Je ne m’étendrai pas beaucoup sur le sujet cette semaine. Je partagerai simplement deux extraits montrant la participation du sultan ottoman à la culture européenne de la Renaissance.
Curieusement, deux des monarques les plus intéressés par les nouvelles formes de culture régnaient dans ce qu’on pourrait aisément qualifier de périphérie de l’Europe : à Istanbul et à Buda. Mehmet le Conquérant, le sultan qui prit Constantinople, ne rejetait pas la tradition antique. Il avait coutume de se faire lire des textes classiques par un Italien, Cyriaque d’Ancône. Il aimait particulièrement Tite-Live, comme ses contemporains Alphonse V d’Aragon et Charles le Téméraire. En dépit de l’interdit officiel de l’islam sur l’art figuratif, le sultan invita Gentile Bellini à Istanbul pour peindre son portrait, et en commanda d’autres à des artistes turcs. Les centres d’intérêt de Mehmet n’avaient probablement guère d’écho hors des cercles de la cour. Mais, au début de la Renaissance, c’était le cas partout en Europe occidentale, même en Italie .
Si on veut se convaincre davantage encore de la participation du sultan ottoman à la culture européenne, on peut regarder trois générations plus tard, à l’époque de l’affrontement de Soliman et Charles Quint. En dehors de l’affrontement strictement militaire, qui a des sources économiques et stratégiques, l’affrontement fut également symbolique. Mais pour qu’il le soit, il fallait qu’ils partagent au moins quelques références. Gilles Veinstein résume la question en quelques lignes :
La rivalité entre Ottomans et Habsbourg est alors à son paroxysme : au-delà de la domination sur la Hongrie, elle porte sur l’héritage impérial et donc sur la prétention à la domination universelle. Le sultan n’admet pas que Charles Quint se fasse couronner empereur et son frère roi des Romains, puisqu’il se juge seul candidat légitime à la souveraineté suprême.
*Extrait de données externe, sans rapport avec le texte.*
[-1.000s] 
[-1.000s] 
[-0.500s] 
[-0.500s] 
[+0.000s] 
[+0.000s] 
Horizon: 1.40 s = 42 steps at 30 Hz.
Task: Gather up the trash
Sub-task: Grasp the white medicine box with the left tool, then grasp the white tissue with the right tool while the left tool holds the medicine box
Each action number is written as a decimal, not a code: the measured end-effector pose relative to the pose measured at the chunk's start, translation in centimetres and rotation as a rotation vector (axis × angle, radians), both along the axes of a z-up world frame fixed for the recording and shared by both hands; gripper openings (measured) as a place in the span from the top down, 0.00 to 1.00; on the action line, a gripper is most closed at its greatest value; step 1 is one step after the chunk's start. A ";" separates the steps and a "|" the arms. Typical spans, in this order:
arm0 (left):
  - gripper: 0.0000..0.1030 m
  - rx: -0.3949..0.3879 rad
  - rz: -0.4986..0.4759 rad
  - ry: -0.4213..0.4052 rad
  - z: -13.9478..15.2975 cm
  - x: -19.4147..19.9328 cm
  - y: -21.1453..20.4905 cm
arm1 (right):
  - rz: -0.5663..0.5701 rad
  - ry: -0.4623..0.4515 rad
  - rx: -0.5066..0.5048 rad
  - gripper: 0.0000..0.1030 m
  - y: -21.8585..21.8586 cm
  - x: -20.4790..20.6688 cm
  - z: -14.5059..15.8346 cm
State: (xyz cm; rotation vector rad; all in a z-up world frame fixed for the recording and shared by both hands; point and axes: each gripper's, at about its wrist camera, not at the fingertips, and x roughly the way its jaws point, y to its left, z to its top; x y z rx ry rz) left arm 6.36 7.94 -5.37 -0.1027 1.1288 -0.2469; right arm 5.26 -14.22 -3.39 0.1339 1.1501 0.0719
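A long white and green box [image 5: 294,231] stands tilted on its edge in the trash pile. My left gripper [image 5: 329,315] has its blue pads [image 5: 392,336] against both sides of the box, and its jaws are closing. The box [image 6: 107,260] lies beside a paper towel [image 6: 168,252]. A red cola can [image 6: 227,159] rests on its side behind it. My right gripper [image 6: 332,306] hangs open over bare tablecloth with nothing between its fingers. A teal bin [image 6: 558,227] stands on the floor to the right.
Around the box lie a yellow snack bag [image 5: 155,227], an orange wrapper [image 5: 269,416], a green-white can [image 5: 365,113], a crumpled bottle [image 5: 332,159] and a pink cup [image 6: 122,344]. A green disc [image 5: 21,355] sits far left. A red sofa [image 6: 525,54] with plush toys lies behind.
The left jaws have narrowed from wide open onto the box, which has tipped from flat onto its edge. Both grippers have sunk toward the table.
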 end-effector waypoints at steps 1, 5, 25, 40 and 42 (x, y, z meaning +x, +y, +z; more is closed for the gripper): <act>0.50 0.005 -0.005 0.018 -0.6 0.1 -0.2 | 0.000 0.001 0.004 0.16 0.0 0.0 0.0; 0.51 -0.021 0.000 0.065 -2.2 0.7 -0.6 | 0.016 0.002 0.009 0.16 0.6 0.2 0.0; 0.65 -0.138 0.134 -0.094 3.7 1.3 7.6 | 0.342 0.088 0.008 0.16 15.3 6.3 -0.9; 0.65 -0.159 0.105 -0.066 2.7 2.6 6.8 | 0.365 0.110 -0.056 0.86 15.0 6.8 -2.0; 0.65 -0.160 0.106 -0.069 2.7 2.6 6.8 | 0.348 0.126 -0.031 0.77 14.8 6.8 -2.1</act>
Dans ces conditions, c’est spécifiquement contre Charles Quint, lequel s’était présenté comme le champion de la « guerre turque » à la diète de Ratisbonne en avril 1532, que sera dirigée la quatrième campagne de Soliman en Europe, désignée dans la tradition ottomane comme la « campagne d’Allemagne contre le roi d’Espagne » .
Bibliographie
Référence que j’aurais dû lire, mais n’ai pas lue pour écrire ce billet :
Chastel, André, « La Renaissance italienne et les Ottomans », dans Agostino Pertusi (dir.), Venezia e l’Oriente, Florence, 1966.